45 And Have No Savings? Did You Know You Could Still SAVE $1 Million For Your Retirement?

If this title appeals to you, it is because you want it to be true. Perhaps, you need it to be true. During the years spent working a main focus should be the conscience act of saving for retirement. While there are many ways to save for retirement, many workers do not take advantage of them and find themselves lacking resources in the future. If your retirement is about 20 years away there is still time to turn your future financial prospects around. It is still possible for you to save a million dollars for your retirement.

With projected inflation and continued financial fluctuations, it is expected that in 20 years the cost of living will be roughly double what it is today.  What this means, is that you will have to have saved at least a million dollars by the age of 65, in order to live comfortably for the remainder of your life.
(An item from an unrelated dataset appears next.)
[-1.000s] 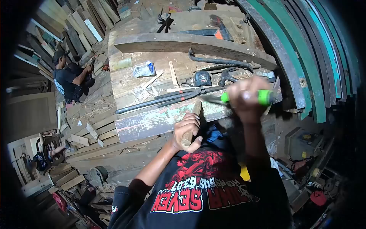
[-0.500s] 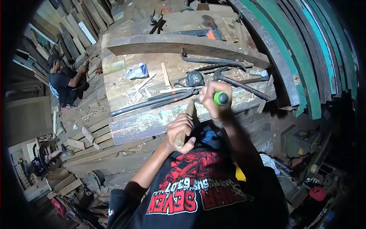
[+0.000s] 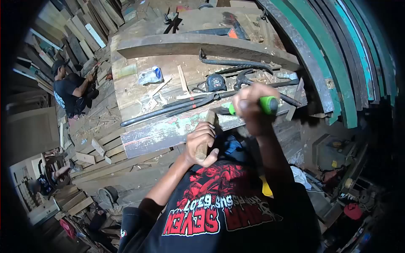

In order to save this amount of money, you will need to make a conscience choice to save that money. It will require focus and determination in order to reach that goal of a million dollars in twenty years.

Yes, You Can Do It!

Saving such an enormous amount of money is quite possible if you devise a plan of action and stick to it. When temptation strikes to deviate from the plan- imagine yourself financially secure and use that image to keep you motivated on the right track. So what exactly would you be sacrificing now- to be financially secure in the future?

If you have absolutely no savings to start with, you will need to save about $1,700 every month for about 20 years with some strategic investments.  This is a retirement plan projection that has $0 to start and 20 years or more to grow. If there is some savings the amounts come down significantly.

Perhaps, you were fortunate enough to be able to have some savings by the time you turned 45. If you had accumulated $50,000 then your investment each month would be $1,300 with investments. Let’s imagine that you received a windfall of or purely saved $100,000, and decided to invest it for retirement. In order to have that amount grow to a million you would then only need to save an additional $861 each month over the course of the next 20 years. Realistically, all of these amounts are feasible and you can very well be a millionaire when you retire.

The Trick Is To Start Early!

Now that you know that even being 45 with no savings does not rule out the possibility of being a millionaire when you retire- what are you going to do to make that your reality?  The most important step is to actually start saving today. Make it a point to have some savings before you turn 45 so that you will not be under such financial strains in order to just save for retirement. Here are some tips that can help you begin ensuring that you have money when you retire:

1.    Maximize your contribution to 401(k) – The maximum you should aim to contribute to your retirement plan is about $1,300 each month. This is much more effective if you are one of the lucky employees whose company offers to match contributions. Matching contributions allows you to get a 100% return on your investment immediately. Check with your company to get information on their retirement plan terms.

2.    Do Not Use Your Retirement Savings To Fund College Educations– No, this is not to say that you should not help your children fund their college educations, however, you must look at the long term goals and do what is best for everyone involved both now and in the future.  Using your savings to fund college educations will actually do more harm than good in the long run.

Keeping things in perspective, there are numerous ways to fund college educations- grants, loans, scholarships, work study programs, college specific savings plans and good old “paying for your own way”; however, there is only one way to pay for your retirement- you must actually save your own money.  Let’s say you do choose to use your retirement money for education expenses- then what? Who, then, supports you during your golden years? If your children must support you once you retire- what have you really done to help them? Ensuring that you are financially self-sufficient through the end of your life will be more of a financial relief for them, than if they simply had to repay a loan from their college education. Retirement saving will ensure that you can cover your living, medical and miscellaneous expenses instead of laying that burden on your children, who may have their own families to support and their own expenses to cover.

3.    Keep Your Assets In 80:20 Ratio of Stocks and Bonds – Stocks have a better return rate than bonds, although they are a little riskier. Ensure that your financial portfolio balances the risk across the stock investment as much as possible. Bonds, generally, are a better investment if there is 10 years or less before you wish to retire. Always consult with a financial professional before making decisions as to how to invest your retirement savings for the greatest returns with the least amount of risk.

With all the possibilities to earn money and invest those earnings, it is very possible to be a millionaire when you reach retirement age. Write out a plan with your goal and your projected plan for reaching that goal. When possible save money in a separate account that will be used for emergencies, so that you will not be tempted or forced to use your retirement savings in a crisis. Keep your plan within reach and always refer to it when making financial decisions. Ask yourself- Is this going to help me when saving for my future? Balance your financial decisions on the needs of the future with the wants of today.